Özhan, seçimlerde Milletvekili adayı olmamasında, kapanan YDH’ya benzer bir oluşumun olmamasını gösterdi. Ancak YDH’nın kurucularından Kemal Derviş, şu anda onlar adına belki de iktidara yürüyor. Uçakta görüştüğümüz Cem Boyner, CHP dahil siyasi partilerden dolaylı yollardan davet aldığıını ancak meclise girmeyi düşünmediğini söyledi. Yine birlikte yolculuk yaptığımız Eğitim Gönüllüleri Vakfı ve Toplum Gönülleri Vakfı kurucusu İbrahim Betil de siyasetçilerden aynı ilgiyi görmekle birlikte, yolunu sivil toplumdan yana çizdi.

Milliyet TIR’ı ile illeri dolaşırken, kadın sohbetleri yapma olanağı buldum. Doğu Karadeniz’de plajlara giren kadınları gördük. Yine Trabzon’da Milliyet TIR’ına gelen iki genç kız ile söyleşmiştim. İkisi de abartısız açık giyimli, eğitimli, gelir düzeyi yüksek ailelerin kızlarıydı ve oylarının AKP’ye gideceğini söylüyorlardı. Kızlar, "Ailelerimiz tanınıyor, sıfır kollu bluz giyerek dolaşamayız" diyorlardı... Ben de yazdım! Trabzon’dan özellikle erkek okuyuculardan tepki geldi, "Sizi yanıltmış, burada kızlar istediği gibi giyiniyor" dediler. Caddelerde yürüyen kızlara baktım; kiminin göbeği açıkta, kimi gece kafelerde arkadaşlarıyla geziyor, kimisi de türbanlı.
Geçtiğimiz gün de İzmir Fuarı’nda iki hemşire ile söyleşimi yazdım. Kızlardan biri türbanlıydı, öbürü açıktı. Onları aynen böyle ifade etseydim, sorun olmayacaktı. Ancak ben "açık" yerine "modern" ifadesi kullanmıştım. Okuyucuların tepkisi de bu ayrıma oldu.
Modern sözcüğünü rastgele oraya oturtmamıştım. Hemşireyi ‘açık’ sözcüğü ile tanımlamam yetersiz kalacaktı. O aynı zamanda çalışmayı bir yaşam biçimi olarak kabul eden, okuyan, tartışan biriydi ve ben ona ‘modern’ kelimesini uygun gördüm. Türbanlının ise; geleneklere bağlılık refleksi taşıyan, değişimden çok uyumu öngören bir hali vardı. Kastım modern eşittir açık değildi.
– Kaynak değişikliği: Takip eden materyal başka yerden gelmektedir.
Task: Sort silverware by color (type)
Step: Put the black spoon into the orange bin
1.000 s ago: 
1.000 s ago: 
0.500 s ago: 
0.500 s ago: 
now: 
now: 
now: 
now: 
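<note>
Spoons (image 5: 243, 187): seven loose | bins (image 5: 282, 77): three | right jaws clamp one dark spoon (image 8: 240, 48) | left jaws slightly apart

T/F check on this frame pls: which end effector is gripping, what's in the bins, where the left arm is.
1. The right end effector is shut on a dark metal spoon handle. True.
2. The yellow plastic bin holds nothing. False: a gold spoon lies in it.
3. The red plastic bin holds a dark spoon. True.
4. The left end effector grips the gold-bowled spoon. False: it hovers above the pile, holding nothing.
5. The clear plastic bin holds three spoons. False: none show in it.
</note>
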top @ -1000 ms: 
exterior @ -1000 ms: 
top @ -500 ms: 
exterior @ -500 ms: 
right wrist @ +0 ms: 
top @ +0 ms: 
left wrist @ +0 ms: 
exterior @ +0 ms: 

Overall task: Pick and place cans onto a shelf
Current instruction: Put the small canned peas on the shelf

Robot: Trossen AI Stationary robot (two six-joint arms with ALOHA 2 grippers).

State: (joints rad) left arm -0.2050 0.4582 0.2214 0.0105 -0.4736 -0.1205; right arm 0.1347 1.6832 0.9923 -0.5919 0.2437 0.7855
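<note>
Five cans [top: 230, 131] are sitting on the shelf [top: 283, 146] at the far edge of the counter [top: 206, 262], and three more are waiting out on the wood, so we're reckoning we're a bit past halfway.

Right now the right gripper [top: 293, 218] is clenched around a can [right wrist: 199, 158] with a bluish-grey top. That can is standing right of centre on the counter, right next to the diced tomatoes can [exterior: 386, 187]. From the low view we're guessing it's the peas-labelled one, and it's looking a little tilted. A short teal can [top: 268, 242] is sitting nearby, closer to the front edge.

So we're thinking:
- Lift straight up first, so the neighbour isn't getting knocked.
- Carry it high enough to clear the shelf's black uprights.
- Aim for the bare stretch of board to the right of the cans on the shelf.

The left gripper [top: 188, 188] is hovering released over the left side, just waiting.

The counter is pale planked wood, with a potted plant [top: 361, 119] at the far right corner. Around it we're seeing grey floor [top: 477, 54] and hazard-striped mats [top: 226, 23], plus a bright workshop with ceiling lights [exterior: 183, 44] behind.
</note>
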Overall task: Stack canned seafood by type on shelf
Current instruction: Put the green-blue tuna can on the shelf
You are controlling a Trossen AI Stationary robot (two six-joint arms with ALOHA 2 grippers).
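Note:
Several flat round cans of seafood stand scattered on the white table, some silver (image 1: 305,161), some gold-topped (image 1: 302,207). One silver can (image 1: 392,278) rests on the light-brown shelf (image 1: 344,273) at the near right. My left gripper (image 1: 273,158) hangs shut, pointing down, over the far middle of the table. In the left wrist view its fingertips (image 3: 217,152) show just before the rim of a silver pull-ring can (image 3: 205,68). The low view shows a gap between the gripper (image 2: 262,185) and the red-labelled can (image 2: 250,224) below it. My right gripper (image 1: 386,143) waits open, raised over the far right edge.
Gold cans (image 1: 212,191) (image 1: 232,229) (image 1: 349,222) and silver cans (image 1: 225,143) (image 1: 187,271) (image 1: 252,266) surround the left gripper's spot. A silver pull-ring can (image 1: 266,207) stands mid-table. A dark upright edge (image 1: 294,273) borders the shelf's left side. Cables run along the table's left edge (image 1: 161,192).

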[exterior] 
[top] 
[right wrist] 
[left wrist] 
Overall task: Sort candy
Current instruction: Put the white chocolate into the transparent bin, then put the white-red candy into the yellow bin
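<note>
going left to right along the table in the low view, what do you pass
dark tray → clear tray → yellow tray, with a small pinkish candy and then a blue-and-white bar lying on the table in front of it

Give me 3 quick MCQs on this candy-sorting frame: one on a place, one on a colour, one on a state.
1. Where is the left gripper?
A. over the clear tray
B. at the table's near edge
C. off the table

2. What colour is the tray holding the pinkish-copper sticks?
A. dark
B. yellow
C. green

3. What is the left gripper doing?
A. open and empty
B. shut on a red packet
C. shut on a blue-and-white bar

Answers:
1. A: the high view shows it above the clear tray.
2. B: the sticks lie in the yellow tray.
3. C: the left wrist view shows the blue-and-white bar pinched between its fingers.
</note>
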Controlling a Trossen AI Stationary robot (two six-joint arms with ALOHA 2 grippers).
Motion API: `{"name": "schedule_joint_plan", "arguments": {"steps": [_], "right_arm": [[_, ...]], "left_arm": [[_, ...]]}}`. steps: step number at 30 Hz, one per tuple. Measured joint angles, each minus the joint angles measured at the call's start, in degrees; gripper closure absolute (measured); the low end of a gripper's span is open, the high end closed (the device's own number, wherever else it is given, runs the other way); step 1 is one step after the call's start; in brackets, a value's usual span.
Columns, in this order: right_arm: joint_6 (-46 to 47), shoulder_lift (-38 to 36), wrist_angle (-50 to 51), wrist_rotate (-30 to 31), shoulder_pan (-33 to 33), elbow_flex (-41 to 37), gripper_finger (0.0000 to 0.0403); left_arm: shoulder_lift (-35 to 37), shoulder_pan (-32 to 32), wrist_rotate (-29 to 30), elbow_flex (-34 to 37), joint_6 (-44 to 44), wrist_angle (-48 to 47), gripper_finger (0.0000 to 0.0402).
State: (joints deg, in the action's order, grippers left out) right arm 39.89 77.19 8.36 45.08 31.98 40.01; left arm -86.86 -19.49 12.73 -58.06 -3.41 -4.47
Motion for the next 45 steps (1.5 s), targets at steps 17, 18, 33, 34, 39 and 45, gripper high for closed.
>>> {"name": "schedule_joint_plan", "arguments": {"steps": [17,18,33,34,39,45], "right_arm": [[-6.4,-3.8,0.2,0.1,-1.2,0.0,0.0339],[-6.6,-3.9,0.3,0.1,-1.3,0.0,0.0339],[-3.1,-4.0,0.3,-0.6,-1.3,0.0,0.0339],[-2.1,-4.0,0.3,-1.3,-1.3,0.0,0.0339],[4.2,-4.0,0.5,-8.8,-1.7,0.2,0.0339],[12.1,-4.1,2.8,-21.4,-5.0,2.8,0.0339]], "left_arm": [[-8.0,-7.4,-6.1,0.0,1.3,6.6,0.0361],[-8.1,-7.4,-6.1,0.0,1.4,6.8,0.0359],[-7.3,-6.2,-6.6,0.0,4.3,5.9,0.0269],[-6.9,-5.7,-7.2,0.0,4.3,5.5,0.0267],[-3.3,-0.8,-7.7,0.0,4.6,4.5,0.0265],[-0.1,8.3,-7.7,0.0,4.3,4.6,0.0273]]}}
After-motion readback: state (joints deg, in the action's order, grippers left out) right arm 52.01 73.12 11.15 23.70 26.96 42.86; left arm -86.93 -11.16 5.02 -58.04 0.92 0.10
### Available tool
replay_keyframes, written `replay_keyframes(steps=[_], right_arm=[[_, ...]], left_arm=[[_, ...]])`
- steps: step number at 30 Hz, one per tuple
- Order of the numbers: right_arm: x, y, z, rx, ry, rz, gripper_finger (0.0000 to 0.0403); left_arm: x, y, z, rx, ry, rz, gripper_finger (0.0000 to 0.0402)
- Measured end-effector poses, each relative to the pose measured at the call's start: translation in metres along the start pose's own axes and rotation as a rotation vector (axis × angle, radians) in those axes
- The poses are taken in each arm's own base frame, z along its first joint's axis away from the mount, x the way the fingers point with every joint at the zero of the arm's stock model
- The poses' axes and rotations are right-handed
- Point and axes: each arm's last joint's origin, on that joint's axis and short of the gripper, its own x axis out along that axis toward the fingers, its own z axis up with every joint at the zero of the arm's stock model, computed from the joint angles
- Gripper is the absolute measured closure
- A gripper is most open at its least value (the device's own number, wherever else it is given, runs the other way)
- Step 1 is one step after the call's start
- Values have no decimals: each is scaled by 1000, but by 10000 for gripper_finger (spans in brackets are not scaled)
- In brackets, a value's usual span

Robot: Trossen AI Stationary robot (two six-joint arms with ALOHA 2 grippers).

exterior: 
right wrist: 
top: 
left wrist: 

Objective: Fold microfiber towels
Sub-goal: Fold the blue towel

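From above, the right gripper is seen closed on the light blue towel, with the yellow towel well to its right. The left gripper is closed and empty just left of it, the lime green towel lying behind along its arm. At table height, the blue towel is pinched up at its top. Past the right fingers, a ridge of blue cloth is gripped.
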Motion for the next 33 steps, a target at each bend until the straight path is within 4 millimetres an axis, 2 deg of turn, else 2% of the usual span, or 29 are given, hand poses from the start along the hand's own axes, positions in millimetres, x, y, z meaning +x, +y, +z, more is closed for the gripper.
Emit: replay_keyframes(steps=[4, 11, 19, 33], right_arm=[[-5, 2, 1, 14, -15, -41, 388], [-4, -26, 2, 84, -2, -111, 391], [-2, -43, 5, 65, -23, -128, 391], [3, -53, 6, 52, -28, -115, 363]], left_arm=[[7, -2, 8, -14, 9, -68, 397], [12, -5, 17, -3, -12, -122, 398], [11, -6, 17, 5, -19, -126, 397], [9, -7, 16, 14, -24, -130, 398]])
İsrail eski Devlet Başkanı Şimon Peres, "İslam dünyasında iki eğilim var. Biri köktendincilik, diğeri modernizm ve çoğulcu demokrasi. Köktendinciliğin liderliğini İran, modernizmin Türkiye yapıyor" demişti. Orta Doğu’da Türkiye’yi ‘modernizmin’ öncüsü yapan hiç kuşku yok, Atatürk devrimleri ve laiklik, türbanın Türkiye’deki ifadesi, modern devlet yapısına karşı simge olması. Ve türbanlı bir Başbakan eşinin, Türkiye’deki kadınların fotoğrafını yansıtmasına karşı çıkanlar. Ve laiklerin özgürlük alanlarının tehdit altında olması. En önemlisi de; dinin, siyaset arenasına çekilmesinden rahatsız olan müminlerin varlığı.